Par ce projet, Art en Marge désire permettre à cet art, encore trop souvent ghéttoïsé, de participer davantage au circuit officiel et de toucher un public plus large.
Depuis 1987, Hugues Joly partage son temps au centre « la Pommeraie » entre l’horticulture et l’atelier créatif. Ses peintures colorées et expressives incarnent sa fascination pour la femme, pour le nu féminin. Il interprète ce thème ancestral de l’histoire de l’art avec délectation et avec une liberté déconcertante.
Ses toiles sur lesquels se déploient des corps féminins aux couleurs vives accentuées par un cerne noir, sont une ode intense au corps féminin.
Enfant, Hugues Joly allait régulièrement chez sa marraine à Namur.
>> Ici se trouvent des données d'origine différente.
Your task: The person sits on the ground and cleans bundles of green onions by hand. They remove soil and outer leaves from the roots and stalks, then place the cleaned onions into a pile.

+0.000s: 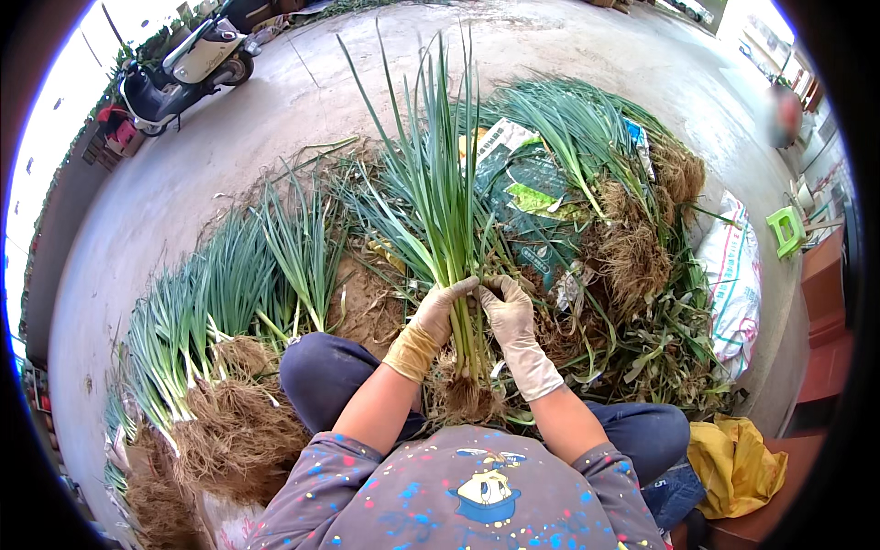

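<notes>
Before me stands a bunch of green onions [462, 234], its leaves pointing away and its brown roots [469, 399] towards my lap. My left hand [434, 320], in a stained, pale glove, grips the pale stems from the left. On the other side my gloved right hand [510, 313] has its thumb and forefinger curled against the same stems; what exactly lies between those fingertips is partly hidden. Beside my left knee lies a row of green onions [199, 302] with bushy roots. A further pile of green onions [584, 130] lies to the far right, its roots matted with soil.
Torn green plastic sacking [526, 182] lies under the right pile. Stripped leaves [660, 344] heap beside my right knee, near a white woven sack [732, 275]. Further off are a green plastic stool [786, 232] and a parked scooter [189, 72]. A yellow cloth-like sack [732, 464] lies behind my right knee.
</notes>
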Tool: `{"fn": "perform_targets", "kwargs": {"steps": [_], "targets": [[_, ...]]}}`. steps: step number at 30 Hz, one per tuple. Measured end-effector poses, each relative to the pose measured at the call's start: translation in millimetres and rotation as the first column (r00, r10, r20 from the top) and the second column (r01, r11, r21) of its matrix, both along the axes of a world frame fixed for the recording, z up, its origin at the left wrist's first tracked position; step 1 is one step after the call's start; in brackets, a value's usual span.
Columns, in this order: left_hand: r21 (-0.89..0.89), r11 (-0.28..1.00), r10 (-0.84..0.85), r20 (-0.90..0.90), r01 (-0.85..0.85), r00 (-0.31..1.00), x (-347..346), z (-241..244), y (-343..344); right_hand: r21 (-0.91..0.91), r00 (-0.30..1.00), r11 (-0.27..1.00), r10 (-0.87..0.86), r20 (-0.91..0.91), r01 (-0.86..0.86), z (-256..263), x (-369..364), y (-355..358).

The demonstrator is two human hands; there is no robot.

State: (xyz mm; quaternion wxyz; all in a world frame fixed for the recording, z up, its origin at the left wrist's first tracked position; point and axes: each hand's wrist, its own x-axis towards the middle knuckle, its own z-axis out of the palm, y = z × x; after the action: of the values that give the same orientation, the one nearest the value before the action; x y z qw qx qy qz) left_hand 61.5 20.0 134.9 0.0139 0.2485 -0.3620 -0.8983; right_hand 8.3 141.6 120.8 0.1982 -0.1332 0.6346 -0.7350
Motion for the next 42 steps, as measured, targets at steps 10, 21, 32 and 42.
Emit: {"fn": "perform_targets", "kwargs": {"steps": [10, 21, 32, 42], "targets": [[0.168, 0.945, 0.302, -0.130, -0.280, 0.944, -1.0, -7.3, -34.4, -0.394, 0.944, 0.918, 0.092, 0.317, 0.043, 35.7, 6.2, 77.6], [-0.015, 0.915, 0.397, -0.129, -0.402, 0.909, -4.9, 2.4, -27.4, 0.427, 0.581, 0.718, 0.039, -0.813, 0.550, 83.0, -16.6, 145.1], [-0.022, 0.992, 0.121, -0.003, -0.121, 0.993, 10.3, 6.2, -5.8, 0.243, 0.813, 0.953, -0.006, -0.582, 0.181, 5.5, 29.0, 33.3], [0.029, 0.938, 0.346, -0.125, -0.345, 0.930, 6.5, 25.0, -25.8, 0.231, 0.941, 0.931, -0.316, 0.117, 0.284, -67.1, -35.6, 41.5]]}}
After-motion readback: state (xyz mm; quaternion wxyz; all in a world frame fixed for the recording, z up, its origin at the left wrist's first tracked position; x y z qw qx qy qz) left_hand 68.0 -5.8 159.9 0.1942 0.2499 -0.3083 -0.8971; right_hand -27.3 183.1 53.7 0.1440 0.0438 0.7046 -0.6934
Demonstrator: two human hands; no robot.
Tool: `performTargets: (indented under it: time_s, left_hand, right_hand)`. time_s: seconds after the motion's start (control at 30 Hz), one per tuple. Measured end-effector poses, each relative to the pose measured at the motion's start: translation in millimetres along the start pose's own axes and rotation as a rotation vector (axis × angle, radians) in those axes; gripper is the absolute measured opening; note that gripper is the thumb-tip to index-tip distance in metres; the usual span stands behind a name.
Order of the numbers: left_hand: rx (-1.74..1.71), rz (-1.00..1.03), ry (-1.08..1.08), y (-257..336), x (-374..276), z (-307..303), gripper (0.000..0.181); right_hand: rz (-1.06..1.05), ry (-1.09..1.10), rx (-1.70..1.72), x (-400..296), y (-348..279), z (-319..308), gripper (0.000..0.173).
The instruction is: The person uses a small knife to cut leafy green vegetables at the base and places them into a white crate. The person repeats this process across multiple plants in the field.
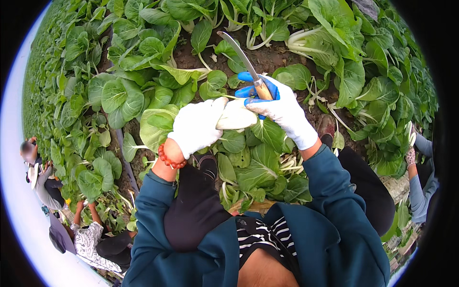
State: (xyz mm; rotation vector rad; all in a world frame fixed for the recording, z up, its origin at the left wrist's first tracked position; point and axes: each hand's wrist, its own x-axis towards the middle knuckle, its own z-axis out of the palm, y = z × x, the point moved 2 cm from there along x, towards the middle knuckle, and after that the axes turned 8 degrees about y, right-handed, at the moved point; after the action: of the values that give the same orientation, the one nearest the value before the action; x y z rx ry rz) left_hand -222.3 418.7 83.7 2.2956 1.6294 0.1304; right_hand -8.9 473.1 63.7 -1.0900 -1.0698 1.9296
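Observation:
My left hand (197,125), in a white glove, grips a head of bok choy (237,116) around its pale stalks. The green leaves spread out behind the wrist, and the white base points right. In my right hand (288,113), gloved in white with blue-coated fingers, is a curved harvesting knife (263,89) with a wooden handle. Its metal blade points up and away from me, and its tip looks brown with soil. The thumb and fingers of that hand are close to the base of the bok choy; whether they touch it I cannot tell.
Rows of growing bok choy (122,97) stand ahead and at both sides, with bare soil (193,59) between. Between my feet lies a heap of bok choy (258,168). Several people (91,236) work at left and right. A dark strip (125,161) runs along the left row.

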Motion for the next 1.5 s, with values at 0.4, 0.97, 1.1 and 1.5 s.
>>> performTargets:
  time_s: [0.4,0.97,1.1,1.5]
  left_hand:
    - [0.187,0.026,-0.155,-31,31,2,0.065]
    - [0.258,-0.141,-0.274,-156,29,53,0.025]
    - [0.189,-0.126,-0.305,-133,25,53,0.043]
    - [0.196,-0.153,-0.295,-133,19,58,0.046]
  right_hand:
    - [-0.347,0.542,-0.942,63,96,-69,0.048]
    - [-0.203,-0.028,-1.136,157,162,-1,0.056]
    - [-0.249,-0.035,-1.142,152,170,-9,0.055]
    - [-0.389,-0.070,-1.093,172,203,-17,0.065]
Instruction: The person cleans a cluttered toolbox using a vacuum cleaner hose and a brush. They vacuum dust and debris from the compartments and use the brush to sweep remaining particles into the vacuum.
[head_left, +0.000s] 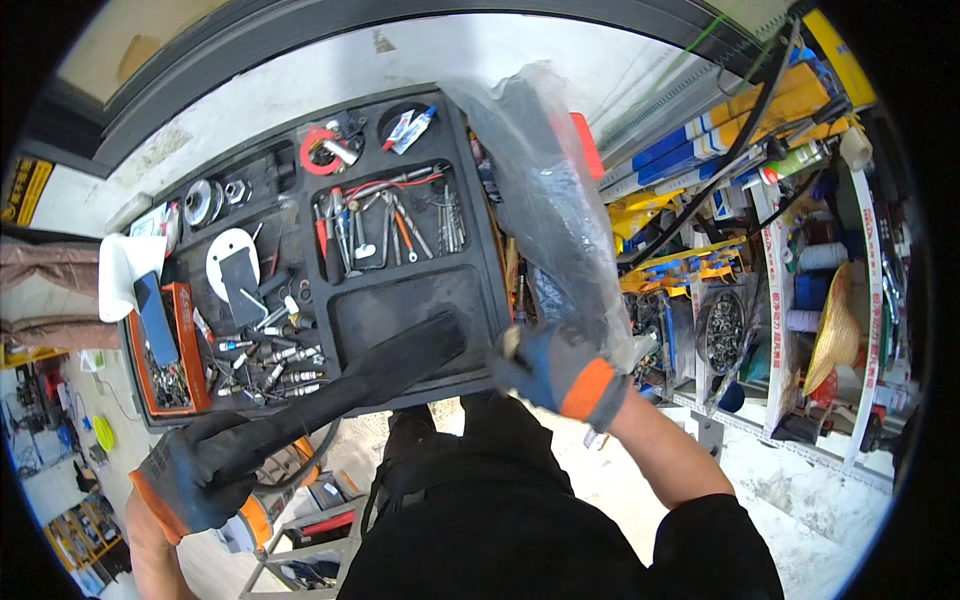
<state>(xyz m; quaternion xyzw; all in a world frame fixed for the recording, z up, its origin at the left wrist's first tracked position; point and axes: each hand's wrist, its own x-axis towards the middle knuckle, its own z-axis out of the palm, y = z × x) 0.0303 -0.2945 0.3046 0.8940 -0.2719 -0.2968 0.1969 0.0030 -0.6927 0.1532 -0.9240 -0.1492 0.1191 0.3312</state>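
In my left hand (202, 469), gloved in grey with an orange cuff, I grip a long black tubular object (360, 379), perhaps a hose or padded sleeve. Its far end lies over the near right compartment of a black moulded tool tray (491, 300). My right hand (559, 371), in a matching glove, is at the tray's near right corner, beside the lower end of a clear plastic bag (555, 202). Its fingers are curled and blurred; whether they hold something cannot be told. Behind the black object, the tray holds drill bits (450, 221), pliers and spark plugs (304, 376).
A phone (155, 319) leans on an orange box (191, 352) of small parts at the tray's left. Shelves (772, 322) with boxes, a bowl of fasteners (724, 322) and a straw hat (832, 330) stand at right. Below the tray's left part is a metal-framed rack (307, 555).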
Une rue l'intriguait à cause de son nom: la rue Félicien Rops.
Bien des années plus tard, alors qu'il dessine depuis quelques temps dans l’atelier créatif, il découvre dans une librairie un livre sur Félicien Rops qu'il achète immédiatement. Assez étonnamment, cet artiste au nom qui lui rappelle des souvenirs, partage la même passion pour le nu.
Après la visite du musée Rops à Namur, Hugues Joly est définitivement conquis et intrigué par ce mélange hétéroclite du profane et du religieux, du nu et du sacré. Hugues Joly a revisité plusieurs œuvres de l’artiste namurois, dont La Tentation de Saint-Antoine. Pas étonnant qu’il ait choisi cette iconographie particulière : une femme crucifiée. Il l’a dépeinte auréolée et maculée de sang, se présentant au spectateur dans toute sa vérité. Il a actualisé et désacralisé le thème en transformant la femme sur la croix en icône du Pop-Art, en véritable top-modèle.
Rops et Joly nous confrontent à leur interprétation très personnelle de cette iconographie singulière. Plus d’un siècle les sépare, mais la vigueur et la force de leur expression les rassemblent pour rejoindre l’universalité de l’art.